[Start of Attachment]

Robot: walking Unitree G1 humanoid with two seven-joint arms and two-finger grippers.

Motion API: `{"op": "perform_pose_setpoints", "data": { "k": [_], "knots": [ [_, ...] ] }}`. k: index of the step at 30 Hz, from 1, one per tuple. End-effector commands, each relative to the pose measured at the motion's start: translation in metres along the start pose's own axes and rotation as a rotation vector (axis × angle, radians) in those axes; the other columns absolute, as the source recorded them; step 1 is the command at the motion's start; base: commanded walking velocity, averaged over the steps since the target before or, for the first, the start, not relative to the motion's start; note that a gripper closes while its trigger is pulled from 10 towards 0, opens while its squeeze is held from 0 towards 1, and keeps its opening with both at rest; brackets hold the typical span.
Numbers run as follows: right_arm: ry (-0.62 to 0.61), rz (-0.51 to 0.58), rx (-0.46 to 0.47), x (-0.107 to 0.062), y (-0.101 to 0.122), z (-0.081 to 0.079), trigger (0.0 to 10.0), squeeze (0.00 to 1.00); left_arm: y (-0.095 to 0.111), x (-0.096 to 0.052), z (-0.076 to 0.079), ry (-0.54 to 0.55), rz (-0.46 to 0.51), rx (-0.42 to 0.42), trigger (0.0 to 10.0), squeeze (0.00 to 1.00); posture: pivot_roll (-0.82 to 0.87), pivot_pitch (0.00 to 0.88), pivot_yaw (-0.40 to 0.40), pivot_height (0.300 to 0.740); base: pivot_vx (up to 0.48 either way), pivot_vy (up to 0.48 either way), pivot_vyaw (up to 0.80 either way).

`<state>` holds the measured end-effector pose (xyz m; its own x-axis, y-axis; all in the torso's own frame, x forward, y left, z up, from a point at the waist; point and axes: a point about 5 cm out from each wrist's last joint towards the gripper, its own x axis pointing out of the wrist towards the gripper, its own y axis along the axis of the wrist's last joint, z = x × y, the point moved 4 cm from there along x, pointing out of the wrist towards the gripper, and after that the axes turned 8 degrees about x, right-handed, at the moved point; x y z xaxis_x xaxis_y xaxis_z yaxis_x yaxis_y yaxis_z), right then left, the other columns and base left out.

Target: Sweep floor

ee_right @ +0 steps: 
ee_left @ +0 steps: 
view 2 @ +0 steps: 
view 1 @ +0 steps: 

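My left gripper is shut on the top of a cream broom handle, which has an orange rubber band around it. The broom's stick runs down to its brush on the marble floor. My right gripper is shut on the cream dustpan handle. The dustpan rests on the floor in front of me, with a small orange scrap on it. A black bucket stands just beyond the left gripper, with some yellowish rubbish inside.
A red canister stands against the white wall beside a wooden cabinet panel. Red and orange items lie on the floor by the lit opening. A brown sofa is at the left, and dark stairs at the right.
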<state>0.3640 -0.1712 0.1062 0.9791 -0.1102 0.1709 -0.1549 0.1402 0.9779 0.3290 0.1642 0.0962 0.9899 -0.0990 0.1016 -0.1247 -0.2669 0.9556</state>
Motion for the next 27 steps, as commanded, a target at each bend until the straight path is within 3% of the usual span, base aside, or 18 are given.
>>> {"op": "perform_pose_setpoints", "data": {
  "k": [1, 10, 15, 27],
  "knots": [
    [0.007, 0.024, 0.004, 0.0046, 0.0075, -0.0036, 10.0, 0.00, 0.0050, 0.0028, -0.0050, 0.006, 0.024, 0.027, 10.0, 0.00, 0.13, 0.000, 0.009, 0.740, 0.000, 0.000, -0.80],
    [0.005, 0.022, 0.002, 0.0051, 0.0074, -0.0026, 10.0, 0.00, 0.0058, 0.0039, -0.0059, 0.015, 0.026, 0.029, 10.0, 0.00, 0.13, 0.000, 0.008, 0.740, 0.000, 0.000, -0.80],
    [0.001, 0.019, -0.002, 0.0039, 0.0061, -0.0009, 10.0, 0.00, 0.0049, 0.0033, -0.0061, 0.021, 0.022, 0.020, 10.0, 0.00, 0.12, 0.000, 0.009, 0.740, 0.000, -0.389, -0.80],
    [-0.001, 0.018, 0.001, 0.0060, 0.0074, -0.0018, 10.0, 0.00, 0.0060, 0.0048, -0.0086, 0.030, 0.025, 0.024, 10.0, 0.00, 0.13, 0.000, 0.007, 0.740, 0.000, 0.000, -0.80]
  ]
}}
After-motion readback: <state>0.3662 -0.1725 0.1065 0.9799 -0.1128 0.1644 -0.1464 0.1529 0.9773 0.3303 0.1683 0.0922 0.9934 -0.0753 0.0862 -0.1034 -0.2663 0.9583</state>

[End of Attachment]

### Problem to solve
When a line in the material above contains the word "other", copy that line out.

### Response area
Motion API: `{"op": "perform_pose_setpoints", "data": { "k": [_], "knots": [ [_, ...] ] }}`. k: index of the step at 30 Hz, from 1, one per tuple. End-effector commands, each relative to the pose measured at the motion's start: translation in metres along the start pose's own axes and rotation as a rotation vector (axis × angle, radians) in those axes; the other columns absolute, as the source recorded them; step 1 is the command at the motion's start; base: commanded walking velocity, averaged over the steps since the target before or, for the first, the start, not relative to the motion's start; note that a gripper closes while its trigger is pulled from 10 towards 0, opens while its squeeze is held from 0 towards 1, and keeps its opening with both at rest; brackets hold the typical span.
`<state>` holds the measured end-effector pose (xyz m; its own x-axis, y-axis; all in the torso's own frame, x forward, y left, z up, from a point at the waist; point and axes: a point about 5 cm out from each wrist's last joint towards the gripper, its own x axis pointing out of the wrist towards the gripper, its own y axis along the axis of the wrist's last joint, z = x × y, the point moved 4 cm from there along x, pointing out of the wrist towards the gripper, and after that the axes turned 8 degrees about x, right-handed, at the moved point; x y z xaxis_x xaxis_y xaxis_z yaxis_x yaxis_y yaxis_z), right then left, the other columns and base left out.

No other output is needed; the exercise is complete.